On April 14, 1945, “Combined Operations” was on a flight from Thurleigh, England, to Belfast, Ireland.  The end of the war in Europe was in sight.  That particular day the B-17 was on a training flight and “whiskey run” to purchase supplies for a party to be held at Thurleigh.  In bad weather and fog, it crashed in a field on the southern coast of the Isle of Man which is located in the Irish Sea between England and Ireland.  All aboard the B-17, ten men and one woman, were killed.

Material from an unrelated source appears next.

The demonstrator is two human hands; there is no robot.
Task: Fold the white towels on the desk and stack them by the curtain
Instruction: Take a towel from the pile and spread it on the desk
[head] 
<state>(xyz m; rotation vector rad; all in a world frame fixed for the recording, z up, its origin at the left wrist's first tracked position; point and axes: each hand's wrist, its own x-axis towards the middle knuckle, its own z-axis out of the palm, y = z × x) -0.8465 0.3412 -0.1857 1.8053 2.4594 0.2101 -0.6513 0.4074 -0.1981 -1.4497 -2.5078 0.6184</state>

After a two day weather delay, a B-17 from the 367th Bomb Squadron at Thurleigh flew to the Isle of Man to gather crash information and to identify the bodies.  The plane was flown by the 367th Bomb Squadron Commander, Major Earl Kesling.   The three man military accident investigation team consisted of Major Kesling, the 367th Flight Surgeon, Captain Arthur Weihe, and the Lead Enlisted Medical Technician Staff Sergeant William Houlihan.  Personnel from the Royal Air Force (RAF) Aerodrome based at Jurby, Isle of Man, had already collected the remains at the crash site.  The bodies were in eleven wooden coffins lined up in the RAF base gymnasium when the Americans arrived.  Major Kesling, Captain Weihe, and Staff Sergeant Houlihan personally knew many of the crash victims.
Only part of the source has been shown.